---------- Material to process ----------
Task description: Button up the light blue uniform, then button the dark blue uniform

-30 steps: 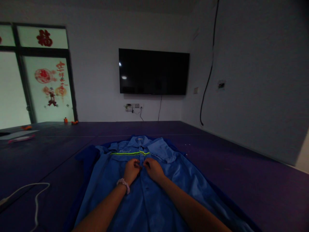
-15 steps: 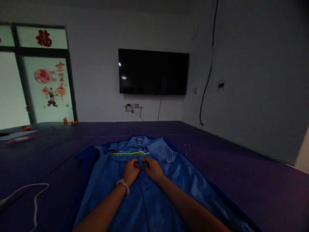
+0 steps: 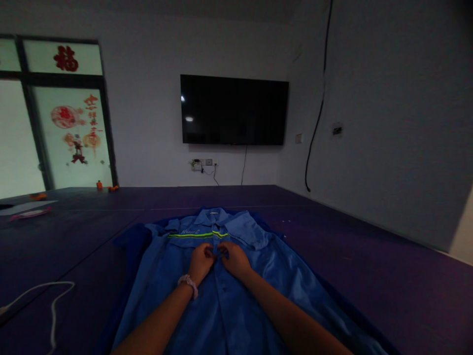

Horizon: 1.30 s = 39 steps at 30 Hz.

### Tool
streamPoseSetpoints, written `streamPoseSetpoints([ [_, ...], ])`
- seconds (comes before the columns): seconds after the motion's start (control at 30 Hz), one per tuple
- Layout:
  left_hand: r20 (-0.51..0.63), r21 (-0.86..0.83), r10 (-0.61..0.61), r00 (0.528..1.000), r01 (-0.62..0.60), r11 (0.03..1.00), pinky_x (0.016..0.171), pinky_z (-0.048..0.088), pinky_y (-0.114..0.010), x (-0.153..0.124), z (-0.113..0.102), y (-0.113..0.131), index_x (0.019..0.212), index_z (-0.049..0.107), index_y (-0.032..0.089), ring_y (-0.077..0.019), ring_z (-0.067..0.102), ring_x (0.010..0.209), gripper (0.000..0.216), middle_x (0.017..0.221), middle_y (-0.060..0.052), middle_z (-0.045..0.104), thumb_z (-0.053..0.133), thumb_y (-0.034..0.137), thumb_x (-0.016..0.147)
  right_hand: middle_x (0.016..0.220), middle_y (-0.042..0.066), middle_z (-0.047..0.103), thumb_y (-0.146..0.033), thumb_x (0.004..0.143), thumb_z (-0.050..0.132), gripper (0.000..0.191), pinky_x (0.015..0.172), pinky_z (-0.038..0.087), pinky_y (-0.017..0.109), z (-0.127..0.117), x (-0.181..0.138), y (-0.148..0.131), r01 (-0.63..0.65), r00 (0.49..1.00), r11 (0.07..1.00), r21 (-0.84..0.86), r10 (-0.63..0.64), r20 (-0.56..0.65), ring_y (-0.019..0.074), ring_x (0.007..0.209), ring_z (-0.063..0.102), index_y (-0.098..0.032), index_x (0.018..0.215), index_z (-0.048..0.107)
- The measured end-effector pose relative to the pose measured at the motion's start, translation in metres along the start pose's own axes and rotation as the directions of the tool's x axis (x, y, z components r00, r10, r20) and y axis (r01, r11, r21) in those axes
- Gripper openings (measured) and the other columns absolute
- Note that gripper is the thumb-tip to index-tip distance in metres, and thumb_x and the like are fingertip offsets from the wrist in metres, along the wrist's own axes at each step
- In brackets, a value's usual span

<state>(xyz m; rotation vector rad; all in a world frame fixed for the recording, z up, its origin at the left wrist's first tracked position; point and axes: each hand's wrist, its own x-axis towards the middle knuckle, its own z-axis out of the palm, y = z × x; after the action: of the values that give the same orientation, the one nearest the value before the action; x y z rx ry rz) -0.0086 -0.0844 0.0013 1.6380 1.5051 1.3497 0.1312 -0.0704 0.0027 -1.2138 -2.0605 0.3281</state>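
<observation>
A blue work shirt (image 3: 192,296) with yellow-green stripes and a collar lies spread out, front up, on the purple table-like surface (image 3: 369,256). At the middle of its front, my left hand (image 3: 202,261) pinches the shirt's placket below the stripe; a pale scrunchie (image 3: 189,285) circles that wrist. Close beside it on the right, my right hand (image 3: 233,259) pinches the same front edge with thumb and fingers. Any button between the fingertips is hidden. A darker blue garment (image 3: 136,241) shows beneath the shirt's edges.
A white cable (image 3: 53,315) curls at the lower left. Farther back on the left lie a pink-edged item (image 3: 31,214), a pale sheet (image 3: 27,206) and small orange objects (image 3: 113,188). A black cable (image 3: 317,133) hangs down the right wall, and a television (image 3: 234,111) is mounted ahead.
Both hands stay at the same place on the shirt front, with only very slight finger movement. The view has shifted a little.
</observation>
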Motion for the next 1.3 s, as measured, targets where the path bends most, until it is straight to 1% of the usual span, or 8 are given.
streamPoseSetpoints([
  [0.17, -0.042, 0.055, 0.072, 0.997, -0.069, 0.996, 0.059, 0.043, -0.025, -0.001, -0.001, 0.0, 0.08, 0.062, 0.013, -0.0156, 0.058, 0.061, 0.024, 0.064, -0.001, 0.061, 0.068, 0.022, 0.058, 0.098, 0.005, 0.067, -0.009, 0.07, 0.054, 0.028, 0.08, 0.044, 0.025, 0.0, 0.0, 0.0, 0.014, 1.0, 1.0, -0.025, -0.014, 0.005, 0.0171, 0.09, 0.061, -0.019, 0.094, 0.065],
  [0.33, -0.036, 0.09, 0.072, 0.997, -0.068, 0.994, 0.059, 0.042, -0.024, 0.0, 0.0, 0.0, 0.079, 0.062, 0.013, -0.015, 0.057, 0.061, 0.023, 0.064, -0.001, 0.061, 0.068, 0.025, 0.06, 0.096, 0.005, 0.067, -0.014, 0.074, 0.056, 0.019, 0.081, 0.043, 0.026, -0.002, 0.0, -0.002, 0.023, 0.999, 0.998, -0.062, -0.022, 0.023, 0.018, 0.091, 0.061, -0.02, 0.09, 0.066],
  [0.57, -0.014, 0.104, 0.062, 0.998, -0.061, 0.993, 0.061, 0.042, -0.024, -0.002, -0.001, 0.004, 0.079, 0.062, 0.013, -0.0144, 0.057, 0.064, 0.018, 0.066, -0.001, 0.06, 0.064, 0.015, 0.061, 0.097, 0.005, 0.066, -0.014, 0.075, 0.054, 0.019, 0.082, 0.043, 0.026, -0.002, 0.0, -0.004, 0.022, 0.999, 0.996, -0.089, -0.019, 0.027, 0.0176, 0.092, 0.06, -0.02, 0.089, 0.066],
  [0.8, -0.006, 0.091, 0.053, 0.999, -0.052, 0.994, 0.062, 0.042, -0.023, -0.001, -0.001, 0.004, 0.082, 0.062, 0.013, -0.0129, 0.057, 0.064, 0.021, 0.068, -0.001, 0.061, 0.057, 0.007, 0.062, 0.098, 0.005, 0.067, -0.015, 0.077, 0.053, 0.021, 0.084, 0.042, 0.027, -0.002, 0.0, -0.002, 0.047, 0.998, 0.994, -0.1, -0.043, 0.041, 0.0176, 0.095, 0.059, -0.02, 0.092, 0.067],
  [0.93, -0.006, 0.072, 0.044, 0.999, -0.043, 0.996, 0.058, 0.04, -0.021, 0.0, 0.0, 0.001, 0.096, 0.059, 0.013, -0.011, 0.054, 0.059, 0.033, 0.061, 0.003, 0.056, 0.052, 0.004, 0.066, 0.098, 0.004, 0.067, -0.018, 0.079, 0.053, 0.021, 0.086, 0.041, 0.026, -0.002, 0.001, -0.002, 0.063, 0.997, 0.993, -0.101, -0.058, 0.053, 0.017, 0.096, 0.058, -0.021, 0.094, 0.067],
  [1.07, -0.006, -0.028, 0.053, 0.999, -0.053, 0.998, 0.058, 0.039, -0.021, 0.0, -0.001, -0.001, 0.115, 0.05, 0.015, -0.0102, 0.052, 0.055, 0.049, 0.057, 0.005, 0.052, 0.047, 0.002, 0.068, 0.099, 0.004, 0.067, -0.021, 0.079, 0.055, 0.02, 0.086, 0.041, 0.028, -0.002, 0.001, -0.003, 0.065, 0.996, 0.993, -0.097, -0.059, 0.068, 0.0181, 0.096, 0.058, -0.021, 0.095, 0.067],
  [1.17, -0.008, -0.061, 0.05, 0.999, -0.05, 0.997, 0.059, 0.04, -0.022, 0.001, 0.0, -0.004, 0.118, 0.048, 0.015, -0.0104, 0.052, 0.055, 0.05, 0.058, 0.005, 0.052, 0.046, 0.003, 0.069, 0.1, 0.004, 0.067, -0.023, 0.079, 0.056, 0.02, 0.087, 0.041, 0.028, -0.002, 0.0, -0.004, 0.069, 0.995, 0.993, -0.099, -0.062, 0.073, 0.0185, 0.097, 0.058, -0.022, 0.095, 0.067],
  [1.3, -0.006, -0.074, 0.051, 0.999, -0.051, 0.996, 0.06, 0.04, -0.021, 0.003, 0.001, -0.007, 0.115, 0.049, 0.013, -0.01, 0.051, 0.054, 0.047, 0.057, 0.005, 0.052, 0.044, 0.001, 0.069, 0.101, 0.005, 0.066, -0.024, 0.078, 0.056, 0.022, 0.088, 0.04, 0.028, -0.003, 0.0, -0.004, 0.061, 0.996, 0.991, -0.117, -0.053, 0.071, 0.0188, 0.099, 0.057, -0.021, 0.097, 0.067],
])
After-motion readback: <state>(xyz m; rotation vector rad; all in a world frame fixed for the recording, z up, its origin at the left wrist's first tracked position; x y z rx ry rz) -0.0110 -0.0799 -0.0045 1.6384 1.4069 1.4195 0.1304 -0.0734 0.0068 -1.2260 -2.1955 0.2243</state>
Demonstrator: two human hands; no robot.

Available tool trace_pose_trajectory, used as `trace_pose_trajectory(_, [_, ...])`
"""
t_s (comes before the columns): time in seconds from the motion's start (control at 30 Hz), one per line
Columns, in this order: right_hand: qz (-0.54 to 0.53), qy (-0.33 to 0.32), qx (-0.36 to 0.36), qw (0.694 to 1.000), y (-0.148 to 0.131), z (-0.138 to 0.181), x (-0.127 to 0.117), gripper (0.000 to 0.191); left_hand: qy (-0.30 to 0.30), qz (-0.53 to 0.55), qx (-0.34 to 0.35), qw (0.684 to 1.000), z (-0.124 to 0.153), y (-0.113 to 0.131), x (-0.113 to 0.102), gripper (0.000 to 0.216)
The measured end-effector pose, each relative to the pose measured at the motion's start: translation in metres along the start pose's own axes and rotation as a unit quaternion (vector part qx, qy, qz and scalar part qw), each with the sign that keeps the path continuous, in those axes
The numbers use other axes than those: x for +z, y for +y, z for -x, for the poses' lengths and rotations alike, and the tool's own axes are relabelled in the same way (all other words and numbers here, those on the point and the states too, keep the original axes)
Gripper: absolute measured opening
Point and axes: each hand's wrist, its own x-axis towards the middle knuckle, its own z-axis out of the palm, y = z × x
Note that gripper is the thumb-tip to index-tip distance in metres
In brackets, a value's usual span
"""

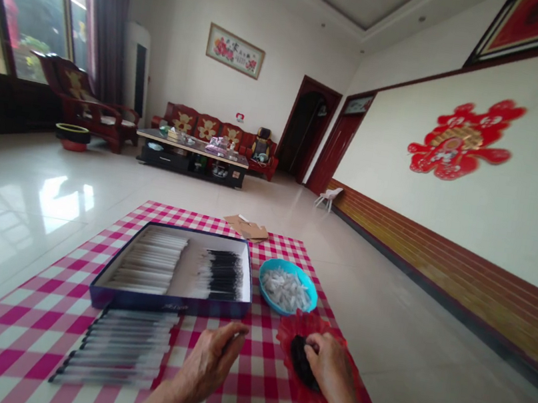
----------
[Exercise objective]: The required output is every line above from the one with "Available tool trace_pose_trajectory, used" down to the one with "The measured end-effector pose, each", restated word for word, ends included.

[Exercise output]:
Available tool trace_pose_trajectory, used as `trace_pose_trajectory(_, [_, ...])`
"""
t_s (comes before the columns): time in seconds from the motion's start (control at 30 Hz), one per line
Columns, in this order: right_hand: qz (-0.54 to 0.53), qy (-0.33 to 0.32), qx (-0.36 to 0.36), qw (0.694 to 1.000), y (-0.148 to 0.131), z (-0.138 to 0.181), x (-0.127 to 0.117), gripper (0.000 to 0.191); left_hand: qy (-0.30 to 0.30), qz (-0.53 to 0.55), qx (-0.34 to 0.35), qw (0.684 to 1.000), z (-0.124 to 0.153), y (-0.113 to 0.131), x (-0.113 to 0.102), gripper (0.000 to 0.216)
The measured end-effector pose, each relative to the pose measured at the motion's start: translation in metres along the start pose's own axes and rotation as a unit quaternion (vector part qx, qy, qz and scalar part qw), each with the sign that keeps the path continuous, in those axes

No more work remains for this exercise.